I hope you didn't use the flap disk on the sliding surfaces.  The phosphoric acid would have removed all the rust (though it's quicker if you wire-brush the scale off).


----------



## John Hasler (Apr 17, 2016)

T Bredehoft said:


> That would be a nice vice to have for short runs.


That would be a nice vise to have, full stop.


----------



## LucknowKen (Apr 17, 2016)

That would be a great addition to any metal shop.
Great thread pics. Thanks for sharing.


----------



## wawoodman (Apr 17, 2016)

Obviously, you paid too much. But don't worry; I'm such a nice guy, I'll give you $40!


----------



## astroracer (Apr 17, 2016)

John Hasler said:


> I hope you didn't use the flap disk on the sliding surfaces.  The phosphoric acid would have removed all the rust (though it's quicker if you wire-brush the scale off).


Hi John, no flap wheel on the sliding surfaces. Actually I scrapped those a bit before the acid bath. There was a lot of build up and it needed to come off. Especially around the slide where it was rusted down. I have it together now and it works great! I'll post up some pics later after I get them loaded.
Mark
Hi Mike, just saw your offer...  I knew 35 was a bit much but now I have about 10 hours of work into this thing so I would have to ask at least 45... Sorry.


----------



## astroracer (May 21, 2016)

I just noticed i never posted pics of the finished vise.
 Here they are you wouldn't even recognize it from it's former sadness...
 When I brought it home Friday afternoon...

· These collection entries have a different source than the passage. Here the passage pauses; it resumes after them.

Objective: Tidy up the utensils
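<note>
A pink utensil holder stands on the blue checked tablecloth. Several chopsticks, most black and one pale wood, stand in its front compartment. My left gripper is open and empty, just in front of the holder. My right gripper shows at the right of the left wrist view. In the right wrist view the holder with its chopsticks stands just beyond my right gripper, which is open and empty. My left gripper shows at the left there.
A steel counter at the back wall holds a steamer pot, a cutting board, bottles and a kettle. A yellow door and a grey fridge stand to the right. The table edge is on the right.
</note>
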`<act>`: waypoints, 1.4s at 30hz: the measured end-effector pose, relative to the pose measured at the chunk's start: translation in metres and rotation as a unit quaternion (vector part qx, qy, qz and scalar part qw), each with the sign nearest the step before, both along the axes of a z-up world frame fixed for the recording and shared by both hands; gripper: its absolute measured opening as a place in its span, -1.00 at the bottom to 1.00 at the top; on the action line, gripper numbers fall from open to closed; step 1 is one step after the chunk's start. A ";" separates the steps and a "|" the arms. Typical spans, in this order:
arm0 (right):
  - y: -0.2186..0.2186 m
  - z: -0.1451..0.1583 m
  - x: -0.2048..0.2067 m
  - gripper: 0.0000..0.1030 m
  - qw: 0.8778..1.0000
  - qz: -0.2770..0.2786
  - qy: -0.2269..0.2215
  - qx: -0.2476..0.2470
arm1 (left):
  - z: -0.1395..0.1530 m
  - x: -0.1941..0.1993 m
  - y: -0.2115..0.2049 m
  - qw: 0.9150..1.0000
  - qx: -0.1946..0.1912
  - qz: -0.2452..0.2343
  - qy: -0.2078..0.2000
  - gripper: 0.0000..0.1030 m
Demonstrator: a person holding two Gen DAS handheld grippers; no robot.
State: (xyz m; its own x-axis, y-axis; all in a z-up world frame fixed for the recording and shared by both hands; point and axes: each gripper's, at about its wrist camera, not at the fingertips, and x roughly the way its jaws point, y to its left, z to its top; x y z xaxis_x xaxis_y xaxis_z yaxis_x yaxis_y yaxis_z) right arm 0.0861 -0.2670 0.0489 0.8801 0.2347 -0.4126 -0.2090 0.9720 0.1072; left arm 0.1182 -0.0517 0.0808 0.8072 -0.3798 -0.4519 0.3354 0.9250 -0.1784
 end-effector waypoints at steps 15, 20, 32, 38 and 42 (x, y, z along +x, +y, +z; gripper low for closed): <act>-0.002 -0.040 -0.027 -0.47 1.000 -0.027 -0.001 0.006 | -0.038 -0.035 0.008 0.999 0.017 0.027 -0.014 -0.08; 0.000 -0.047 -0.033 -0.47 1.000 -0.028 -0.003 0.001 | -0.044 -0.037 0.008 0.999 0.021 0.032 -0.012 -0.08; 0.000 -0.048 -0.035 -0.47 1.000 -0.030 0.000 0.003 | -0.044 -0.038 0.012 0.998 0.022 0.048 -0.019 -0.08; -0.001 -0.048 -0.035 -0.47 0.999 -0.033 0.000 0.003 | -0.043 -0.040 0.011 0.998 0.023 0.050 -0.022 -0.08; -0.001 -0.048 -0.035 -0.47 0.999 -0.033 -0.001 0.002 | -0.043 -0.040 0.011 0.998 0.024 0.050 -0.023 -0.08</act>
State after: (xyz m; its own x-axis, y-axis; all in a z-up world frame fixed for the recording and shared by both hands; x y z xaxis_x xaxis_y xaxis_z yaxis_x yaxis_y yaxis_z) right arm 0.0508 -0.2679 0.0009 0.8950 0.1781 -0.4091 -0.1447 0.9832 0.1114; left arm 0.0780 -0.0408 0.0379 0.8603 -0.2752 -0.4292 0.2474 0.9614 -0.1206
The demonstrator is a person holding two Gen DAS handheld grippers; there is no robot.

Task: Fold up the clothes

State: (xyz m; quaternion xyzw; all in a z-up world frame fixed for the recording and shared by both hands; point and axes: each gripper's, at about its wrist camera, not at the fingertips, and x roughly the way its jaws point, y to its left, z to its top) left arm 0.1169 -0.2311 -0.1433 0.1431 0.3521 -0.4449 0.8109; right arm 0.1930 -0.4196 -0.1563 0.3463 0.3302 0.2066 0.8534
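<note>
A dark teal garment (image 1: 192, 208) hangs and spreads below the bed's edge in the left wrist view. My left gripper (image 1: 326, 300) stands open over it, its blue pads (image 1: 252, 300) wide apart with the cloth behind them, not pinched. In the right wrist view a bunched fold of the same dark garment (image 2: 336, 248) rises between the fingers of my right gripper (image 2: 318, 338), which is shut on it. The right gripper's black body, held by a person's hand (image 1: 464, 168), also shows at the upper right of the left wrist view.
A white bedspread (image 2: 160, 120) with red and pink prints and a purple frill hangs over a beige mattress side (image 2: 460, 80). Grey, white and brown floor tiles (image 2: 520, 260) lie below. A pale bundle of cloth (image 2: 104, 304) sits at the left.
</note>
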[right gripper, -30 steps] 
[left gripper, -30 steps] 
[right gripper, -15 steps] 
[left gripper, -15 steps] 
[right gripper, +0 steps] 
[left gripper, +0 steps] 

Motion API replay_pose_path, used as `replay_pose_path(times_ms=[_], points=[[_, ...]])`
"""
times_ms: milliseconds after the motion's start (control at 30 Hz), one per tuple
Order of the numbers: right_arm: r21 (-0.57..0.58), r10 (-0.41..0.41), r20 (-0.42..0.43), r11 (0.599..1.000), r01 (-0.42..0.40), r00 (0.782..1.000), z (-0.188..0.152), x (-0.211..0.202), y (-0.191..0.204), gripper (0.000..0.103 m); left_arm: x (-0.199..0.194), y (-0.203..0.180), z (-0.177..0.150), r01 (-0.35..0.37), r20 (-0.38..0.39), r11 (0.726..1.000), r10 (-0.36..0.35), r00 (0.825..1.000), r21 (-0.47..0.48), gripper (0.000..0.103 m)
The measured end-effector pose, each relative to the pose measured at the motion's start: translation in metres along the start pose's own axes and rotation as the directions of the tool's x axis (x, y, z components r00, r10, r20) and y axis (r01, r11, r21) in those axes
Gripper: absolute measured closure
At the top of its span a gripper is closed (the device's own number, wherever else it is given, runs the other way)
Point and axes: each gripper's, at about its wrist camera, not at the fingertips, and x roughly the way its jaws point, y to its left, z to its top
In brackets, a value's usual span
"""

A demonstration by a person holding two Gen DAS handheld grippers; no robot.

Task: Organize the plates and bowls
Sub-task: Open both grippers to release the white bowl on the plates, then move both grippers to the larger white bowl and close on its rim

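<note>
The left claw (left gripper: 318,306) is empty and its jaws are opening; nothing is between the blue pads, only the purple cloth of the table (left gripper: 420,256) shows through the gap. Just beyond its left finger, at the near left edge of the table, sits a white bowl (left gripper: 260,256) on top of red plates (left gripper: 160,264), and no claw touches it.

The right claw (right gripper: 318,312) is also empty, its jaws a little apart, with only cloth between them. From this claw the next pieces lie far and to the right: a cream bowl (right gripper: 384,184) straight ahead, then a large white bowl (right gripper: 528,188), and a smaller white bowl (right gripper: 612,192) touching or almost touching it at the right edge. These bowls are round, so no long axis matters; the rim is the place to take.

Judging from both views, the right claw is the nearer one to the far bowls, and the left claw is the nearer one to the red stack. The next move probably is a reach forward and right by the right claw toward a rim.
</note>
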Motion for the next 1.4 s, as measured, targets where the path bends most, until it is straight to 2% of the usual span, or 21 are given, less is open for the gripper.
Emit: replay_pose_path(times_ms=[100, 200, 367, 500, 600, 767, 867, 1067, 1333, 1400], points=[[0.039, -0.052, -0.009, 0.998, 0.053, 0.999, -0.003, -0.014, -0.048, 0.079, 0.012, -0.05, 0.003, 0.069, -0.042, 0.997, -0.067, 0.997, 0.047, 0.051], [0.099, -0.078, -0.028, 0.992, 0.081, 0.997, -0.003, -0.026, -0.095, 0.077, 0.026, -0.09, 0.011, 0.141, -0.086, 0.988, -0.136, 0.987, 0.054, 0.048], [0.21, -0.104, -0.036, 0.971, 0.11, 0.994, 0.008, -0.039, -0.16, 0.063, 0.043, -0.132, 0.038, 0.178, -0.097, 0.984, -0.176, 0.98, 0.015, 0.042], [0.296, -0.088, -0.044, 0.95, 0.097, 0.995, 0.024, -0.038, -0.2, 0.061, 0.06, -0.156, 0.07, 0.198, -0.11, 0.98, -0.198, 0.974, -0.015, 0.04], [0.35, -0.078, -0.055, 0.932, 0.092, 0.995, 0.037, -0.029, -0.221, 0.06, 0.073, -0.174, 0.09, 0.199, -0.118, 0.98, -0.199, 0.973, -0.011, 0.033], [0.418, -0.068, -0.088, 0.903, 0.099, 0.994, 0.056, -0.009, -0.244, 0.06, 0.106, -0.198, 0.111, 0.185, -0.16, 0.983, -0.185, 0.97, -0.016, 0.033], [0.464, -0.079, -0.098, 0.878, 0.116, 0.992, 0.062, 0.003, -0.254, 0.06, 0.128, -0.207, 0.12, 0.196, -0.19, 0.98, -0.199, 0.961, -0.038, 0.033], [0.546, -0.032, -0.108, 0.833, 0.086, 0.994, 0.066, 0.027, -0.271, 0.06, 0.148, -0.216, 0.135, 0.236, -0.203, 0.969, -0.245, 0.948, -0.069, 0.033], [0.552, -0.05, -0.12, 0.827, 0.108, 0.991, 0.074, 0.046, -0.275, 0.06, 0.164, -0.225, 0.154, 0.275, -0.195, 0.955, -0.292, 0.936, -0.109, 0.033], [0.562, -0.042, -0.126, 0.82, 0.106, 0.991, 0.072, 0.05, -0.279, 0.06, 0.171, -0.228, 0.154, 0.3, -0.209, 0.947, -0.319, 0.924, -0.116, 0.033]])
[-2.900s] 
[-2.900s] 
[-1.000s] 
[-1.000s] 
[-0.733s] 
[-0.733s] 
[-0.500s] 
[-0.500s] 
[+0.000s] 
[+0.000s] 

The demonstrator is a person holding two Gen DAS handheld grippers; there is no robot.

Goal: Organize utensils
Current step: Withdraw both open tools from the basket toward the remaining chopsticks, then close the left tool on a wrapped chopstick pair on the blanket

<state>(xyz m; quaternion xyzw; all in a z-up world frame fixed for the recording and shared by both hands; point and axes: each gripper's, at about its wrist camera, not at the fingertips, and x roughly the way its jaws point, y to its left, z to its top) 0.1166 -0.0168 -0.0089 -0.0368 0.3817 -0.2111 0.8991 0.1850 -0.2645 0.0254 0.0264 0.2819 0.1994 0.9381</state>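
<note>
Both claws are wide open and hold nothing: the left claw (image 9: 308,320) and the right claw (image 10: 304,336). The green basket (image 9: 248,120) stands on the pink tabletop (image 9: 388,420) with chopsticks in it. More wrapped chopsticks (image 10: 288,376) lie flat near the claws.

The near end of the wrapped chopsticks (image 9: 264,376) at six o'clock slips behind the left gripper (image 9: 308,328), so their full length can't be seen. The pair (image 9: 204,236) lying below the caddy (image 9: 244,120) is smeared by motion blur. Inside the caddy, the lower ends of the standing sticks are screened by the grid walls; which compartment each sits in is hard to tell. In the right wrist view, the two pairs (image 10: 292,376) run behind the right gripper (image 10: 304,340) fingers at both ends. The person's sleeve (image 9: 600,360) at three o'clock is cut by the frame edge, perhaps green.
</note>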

 And two days later. All cleaned up and fully useable!


 It went back together easily and the slide NOW works as it is supposed too. It does take some effort, which is good, as that means it is still pretty tight. This is a very fine addition to my collection.





Thanks for looking.
Mark


----------



## FOMOGO (May 21, 2016)

Great job on the restoration Mark. Always nice to see an old, neglected tool brought back to life, and put back to work. Let us know how it works out on the mill. Cheers, Mike


----------



## bfd (Nov 2, 2016)

anybody can buy a new vice but to restore is special


----------



## astroracer (Nov 2, 2016)

Thank You Guys. The vise works great. I think I am going to make a mounting plate for it like my other milling vise. The "plate" is dowel pinned to the table so it is a no brainer to get the vise squared up after removing it. Just pop it back on with the doweled plate.
Mark


----------